E' la serata della Grande Inter, è la serata dei proclami, quella delle gazzette e delle tv a reti unificate nello spingere l'Armata Nerazzurra. I tifosi già pregustavano la vendetta contro l'odiato ex Ibrahimovic, andato a Barcellona con l'obiettivo di vincere una Coppa che a Milano era abituato a guardare in tv da marzo in poi. "Eliminiamo il Barcellona! Così quel nasone traditore avrà quello che si merita": questo è il leit motiv dei pensieri a tinte nerazzurre, dai tifosi (quelli del bar e quelli dei giornali) ai tesserati. Che per conto loro non si erano risparmiati nulla: "Sono loro che devono temere noi, adesso"; "A Barcellona per una prova di forza" (José Mourinho); "E ora a Barcellona per vincere!" (Massimo Moratti, dopo Kiev); "A Barcellona per fare la storia. E magari con un mio gol" (Diego Milito, fino ad un quarto d'ora prima di entrare al "Camp Nou"). Lo stesso Milito aveva rincarato la dose: "Contro le squadre di mio fratello Gaby ho sempre segnato e vinto". Forse proprio perché lo marcava lui? Per la cronaca, Gaby Milito è fermo ai box per infortunio da tempo immemorabile, e si è sostanzialmente rivelato un investimento sfortunato, concretizzatosi nell'estate del 2007 quando i catalani vinsero la concorrenza della "Nuova Juventus ridanciana" assicurandosi il centrale argentino. Che rischio evitato dalla Juve Patteggiona, direte, eh? Mica tanto, i dirigenti ridentini, perso Milito, si gettarono a corpo morto su Andrade... Divagazioni a parte, resta questa partita, preparata con un'enfasi pazzesca e supportata dalle dichiarazioni roboanti di cui sopra. Senza Ibrahimovic e Messi (e Yaya Touré, mica un Muntari qualsiasi...), i "campioni del triplete" (che nel frattempo avevano iniziato la nuova stagione con altri due successi) sembravano perfetti nei panni delle vittime sacrificali della corazzata guidata magistralmente dal fascinoso José. Passato il primo tempo, il groppo in gola che doveva avere tutto il popolo interista non riusciamo nemmeno ad immaginarlo. Anzi, se incontrate un interista domani, chiedeteglielo: "Cos'hai provato alla fine del primo tempo?" Proviamo a sintetizzarvela noi la risposta che formulerebbe un interista obiettivo, se ne esiste uno, in cinque parole: "Ci siamo cagati in mano". Sembrava un incontro tra una squadra di bambini isterici ed un gruppo di uomini con le palle cubiche.

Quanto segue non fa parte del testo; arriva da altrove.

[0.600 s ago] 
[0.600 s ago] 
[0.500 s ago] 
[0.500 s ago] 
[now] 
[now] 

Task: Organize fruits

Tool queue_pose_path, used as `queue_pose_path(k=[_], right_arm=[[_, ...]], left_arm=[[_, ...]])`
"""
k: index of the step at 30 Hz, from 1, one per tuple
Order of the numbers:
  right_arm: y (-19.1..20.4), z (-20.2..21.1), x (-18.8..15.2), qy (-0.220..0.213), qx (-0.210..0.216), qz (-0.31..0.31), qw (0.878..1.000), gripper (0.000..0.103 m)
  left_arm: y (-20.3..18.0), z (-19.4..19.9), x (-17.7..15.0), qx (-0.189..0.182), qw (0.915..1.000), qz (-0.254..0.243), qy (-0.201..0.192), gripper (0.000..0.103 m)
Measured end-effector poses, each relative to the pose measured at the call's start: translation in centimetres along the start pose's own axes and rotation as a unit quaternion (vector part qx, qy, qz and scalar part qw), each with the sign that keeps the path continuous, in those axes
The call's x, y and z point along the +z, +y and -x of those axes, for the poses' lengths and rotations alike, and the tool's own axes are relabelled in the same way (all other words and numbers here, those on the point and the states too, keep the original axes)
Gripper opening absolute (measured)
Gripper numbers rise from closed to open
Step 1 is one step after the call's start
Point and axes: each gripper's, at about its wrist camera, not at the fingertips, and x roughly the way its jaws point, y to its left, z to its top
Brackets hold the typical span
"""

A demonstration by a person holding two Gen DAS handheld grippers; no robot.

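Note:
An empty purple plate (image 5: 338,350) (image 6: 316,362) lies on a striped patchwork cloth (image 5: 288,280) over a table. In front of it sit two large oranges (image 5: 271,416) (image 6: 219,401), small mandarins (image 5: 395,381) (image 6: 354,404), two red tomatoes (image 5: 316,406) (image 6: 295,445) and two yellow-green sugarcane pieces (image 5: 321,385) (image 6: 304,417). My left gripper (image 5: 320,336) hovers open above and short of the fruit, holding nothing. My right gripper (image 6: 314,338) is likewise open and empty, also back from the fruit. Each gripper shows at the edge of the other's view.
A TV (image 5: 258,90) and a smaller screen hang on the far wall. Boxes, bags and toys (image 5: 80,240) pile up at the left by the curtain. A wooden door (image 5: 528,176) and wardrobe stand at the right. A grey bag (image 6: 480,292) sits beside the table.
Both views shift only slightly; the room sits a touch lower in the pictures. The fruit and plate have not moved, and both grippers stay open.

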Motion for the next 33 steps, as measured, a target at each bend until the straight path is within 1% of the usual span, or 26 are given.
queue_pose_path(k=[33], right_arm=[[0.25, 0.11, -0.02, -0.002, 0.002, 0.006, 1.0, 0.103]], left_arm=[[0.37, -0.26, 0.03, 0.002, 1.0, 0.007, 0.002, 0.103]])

E a proposito di palle e valori assoluti, la "tiritera" che si sente da anni da parte dei commentatori che vanno in onda sulle nostre tv, secondo le quali Maicòn è il miglior esterno destro del mondo, non appare un tantino esagerata se rapportata alla gara di Dani Alves e alla figuraccia che il signor "Fuck you" (o "Vai tu", se Oriali preferisce) ha sistematicamente rimediato al cospetto del canterano Pedro? Che ha un nome da barista messicano, ma segna e lotta con la grinta di un fuoriclasse consumato. Nulla a che vedere con il signorino "discriminato" inserito a fine partita insieme all'altro desaparecido Quaresma (3 presenze in stagione: perché proprio stasera?) e distintosi per aver subìto un paio di dribbling ubriacanti dallo stesso Pedro con quel nome da barista. E siccome è "antipattico" dire che l'Inter è squadra cattiva, i nerazzurri ringrazino Busacca (o Busecca, che significa trippa alla milanese) che risparmia a Thiago Motta, Lucio, Samuel e Chivu sanzioni più pesanti di quelle raccolte. La ripresa vede il Barça giocare al gatto col topo, l'atmosfera funerea avvertita durante il primo tempo in casa Bergomi-Caressa resta cupa, ma ha un mezzo sussulto quando Eto'o e Alves si strattonano e il camerunese cade folgorato a terra con lo Zio che esala un timido: "Ci poteva stare, Fabio". Ma alla fine, se il migliore dell'Inter anche nella ripresa è Julio Cesar, mentre Ibrahimovic, Messi e Touré la partita l'hanno vista tutta comodamente seduti in panchina, forse l'unico oracolo affidabile della viglilia era stato il solito Guardiola, il quale serenamente si era espresso con un sicuro quanto pacato: "Mancheranno Ibra e Messi? Non importa, vinceremo lo stesso". La differenza tra un fenomeno del "prima" e un fenomeno del "dopo", specialità esclusiva del bel Mourinho. Il quale, davanti ai microfoni nel post partita, si complimenta col Barcellona riconoscendone i meriti e dichiarando quanto "la differenza di squadra e di uomini fra noi e loro è tanta". Il contrario di quello che il vate portoghese aveva dichiarato dopo la partita d'andata e, come lui Milito, fino ad un quarto d'ora prima di entrare al Camp Nou stasera.
Resta da capire di chi sia la colpa di quest'ennesima figuraccia di una squadra così idolatrata in casa propria. Mourinho cerchi di scoprirlo prima che lo scopra Moratti... Ma siccome la cultura del piagnisteo è talmente radicata in lui e nell'ambiente che frequenta, ecco il prode Specialone esternare il proprio "rammarico per il rigore non concesso su Eto'o, che poteva portare noi sul 2-1 con un po' di partita davanti e chissà...", concetto ripetuto almeno cinque volte nel resto dell'intervista. Alibi su alibi, come sempre. E avanti con i calcoli, con "l'Inter che passa anche se pareggia 0-0 col Rubin Kazan per il gol segnato in trasferta, ma solo se la Dinamo Kiev non batte il Barcellona". Il Barcellona, già, quella che l'Inter stasera doveva eliminare per opportunità e vendetta, ma che ora rimette le cose a posto e ristabilisce la gerarchia del girone. Caro Mourinho, cara Inter, da quello che si è visto in questa stagione a livello europeo, Kiev è l'eccezione, il resto la regola. Pensateci bene, prima di gonfiare il petto: senza quei 5 minuti di follia ucraina nel finale contro la Dinamo, manco l'Europa League avevate nel mirino. E ora vi si aspetta a Torino (peccato, eh, Mourinho?), quattro giorni prima di ricevere il Rubin a San Siro. Per il momento, un sentito "vai tu"!